Life with Lucy is an American sitcom starring Lucille Ball that aired for one season on ABC from September 20 to November 15, 1986. It is the only Lucille Ball sitcom to not air on CBS and the very last sitcom she starred in before her death in 1989. Only 8 out of the 13 episodes produced were aired before ABC cancelled the series. Unlike Ball's previous sitcoms, Life with Lucy was a failure in the ratings and poorly received by critics and viewers alike.

Premise
Ball plays a widowed grandmother who has inherited her husband's half interest in a hardware store in South Pasadena, California, the other half being owned by his business partner, widower Curtis McGibbon (played by Gale Gordon). Lucy's character insists on "helping" in the store, even though when her husband was alive, she had taken no part in the business and hence knows nothing about it. The unlikely partners are also in-laws, her daughter being married to his son, and all of them, along with their young grandchildren, live together.

Creative control and production
During the 1984–1985 television season, NBC had experienced a huge success with its Bill Cosby comeback vehicle The Cosby Show, following it up the next year with The Golden Girls, which likewise revitalized the careers of Bea Arthur and Betty White. ABC, looking to stage a similar resurgence for an older sitcom star and to boost Saturday night ratings, approached 75-year-old, five-time Emmy award winner and cultural icon Lucille Ball. Producer Aaron Spelling had been in talks with Ball and her second husband Gary Morton since 1979 about possibly doing another series; the popular success of her dramatic turn in the television film Stone Pillow had proved she was still popular with audiences. Ball was initially hesitant about returning to television, stating that she did not believe she could top the 25-year run of success she had had with I Love Lucy, The Lucy Show and Here's Lucy, especially without Vivian Vance, who was deceased. She eventually agreed, conceding she had missed having a regular project to work on daily, on the condition of having total creative control.

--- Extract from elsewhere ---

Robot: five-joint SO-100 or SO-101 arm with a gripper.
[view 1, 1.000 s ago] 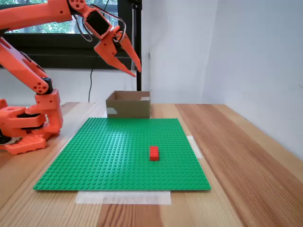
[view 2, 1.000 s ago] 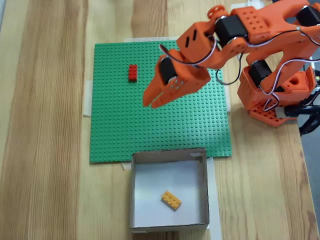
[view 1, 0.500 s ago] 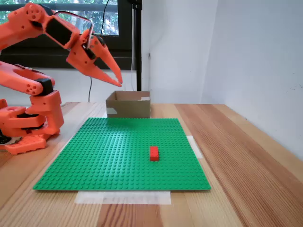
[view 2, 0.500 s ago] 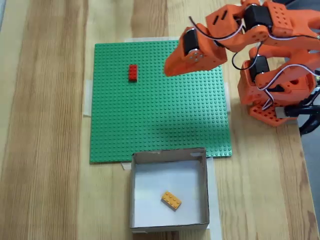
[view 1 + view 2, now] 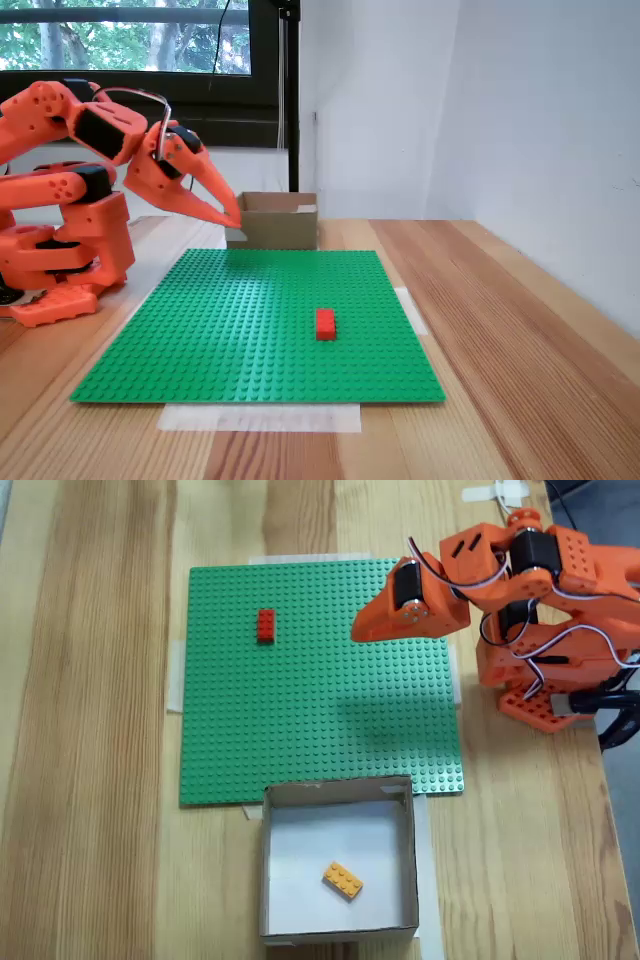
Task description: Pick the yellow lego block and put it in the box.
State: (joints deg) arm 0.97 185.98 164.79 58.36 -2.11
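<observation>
- Pincer: orange plastic, tapered fingers seen pressed together, nothing gripped, hung over the studded green baseplate.
- Yellow lego block: laid well apart from pincer, inside the box, brown cardboard, square.
- Red brick: seated on baseplate.
- Wooden table, white wall.

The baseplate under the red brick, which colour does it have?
Green, studded all over. The baseplate shows best in the fixed view from above.
</observation>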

ABC offered Ball the writers from the critical and ratings hit  M*A*S*H, but Ball insisted on hiring her longtime writers Bob Carroll Jr. and Madelyn Pugh (credited as Madelyn Davis). Both had worked for Ball since her 1948 radio show My Favorite Husband and had written over 500 television and radio episodes for Ball, plus the occasional TV special and feature film. Ball also called in crew members who had worked for her since the days of I Love Lucy. The most notable was sound man Cam McCulloch, who joined the crew during I Love Lucy’s third season in 1954. By 1986, however, McCulloch was 77 years old and quite hard of hearing (he was still working actively in Hollywood at the time, mixing audio for WKRP in Cincinnati, Square Pegs and select episodes of Newhart). Ball also insisted on hiring her former co-star Gale Gordon, who by that time was retired from acting and living in Palm Springs. Gordon had worked with Ball on Jack Haley's radio show and more consistently on My Favorite Husband. He was the first choice for the character of Fred Mertz and had guest starred on I Love Lucy and The Lucy–Desi Comedy Hour before becoming a main cast member on The Lucy Show in its second season and acting on all six seasons of Here's Lucy.

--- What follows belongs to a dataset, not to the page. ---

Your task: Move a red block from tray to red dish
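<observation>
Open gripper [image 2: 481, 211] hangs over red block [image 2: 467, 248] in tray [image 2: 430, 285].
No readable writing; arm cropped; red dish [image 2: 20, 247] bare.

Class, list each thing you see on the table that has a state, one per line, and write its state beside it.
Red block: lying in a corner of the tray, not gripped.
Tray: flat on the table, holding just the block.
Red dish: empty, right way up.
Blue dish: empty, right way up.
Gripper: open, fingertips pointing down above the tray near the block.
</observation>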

Gordon agreed to do the show with the promise of a full season's pay for all 22 episodes regardless of whether the show was picked up. According to cast and crew members, the then 80-year-old Gordon never once flubbed a line on the set during the 13-episode duration. Ball was reportedly paid $100,000 an episode. Ball’s husband Gary Morton, carrying the title of executive producer, negotiated for $150,000 per episode. The pilot was created and shot, all without network interference or even test screenings. ABC and producers believed Life with Lucy would be a critical and ratings success that would run for many years, just as Ball's previous shows had been.

Ball's character's surname, Barker, continued her tradition of using surnames containing the letters "ar" (as in Ricardo, Carmichael and Carter on Ball's previous sitcoms) in tribute to her ex-husband Desi Arnaz.

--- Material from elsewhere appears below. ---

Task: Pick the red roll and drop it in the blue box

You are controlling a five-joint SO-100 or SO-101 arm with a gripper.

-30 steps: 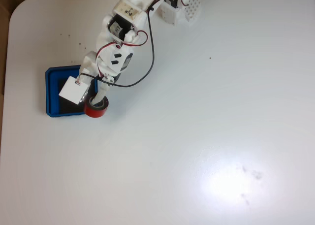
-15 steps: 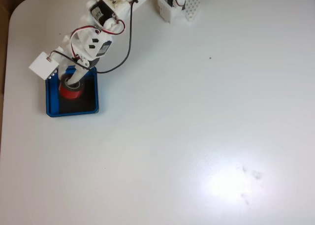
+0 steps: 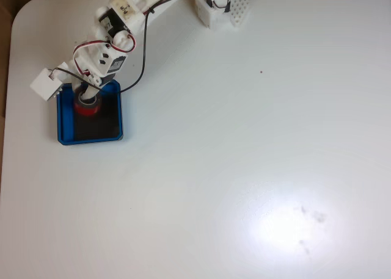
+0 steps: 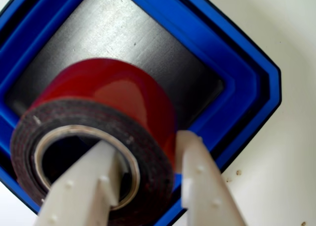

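The gripper (image 4: 148, 179) holds the roll (image 4: 108, 97) by its wall, one finger inside the core, over the box (image 4: 237, 102).

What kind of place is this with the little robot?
Probably a hobby or lab tabletop. A small white robot arm with loose wires sits on a plain white table, its gripper holding a red roll over a blue box.

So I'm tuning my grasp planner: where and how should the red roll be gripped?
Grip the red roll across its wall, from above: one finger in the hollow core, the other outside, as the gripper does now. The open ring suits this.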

The show's theme song was performed by Eydie Gormé. Apparently, an alternative theme was written by Ball's daughter, Lucie Arnaz, with Cy Coleman.

Ratings and cancellation

Fourteen episodes were written, thirteen filmed, but only eight aired. On the day of the last filmed (but unaired) episode, producer Aaron Spelling learned of the show's cancellation by ABC; he decided to tell Ball's husband Gary Morton, who decided not to reveal the news to her until after filming ended. The last episode to be aired, "Mother of the Bride", featured Audrey Meadows, who was offered to be cast as a regular to give the show a new direction and Ball's character a comic foil and partner, similar to the role of Vivian Vance in Ball's previous series. (This was the only Ball sitcom in which Vance, who had died in 1979, never appeared.) Meadows turned down the offer.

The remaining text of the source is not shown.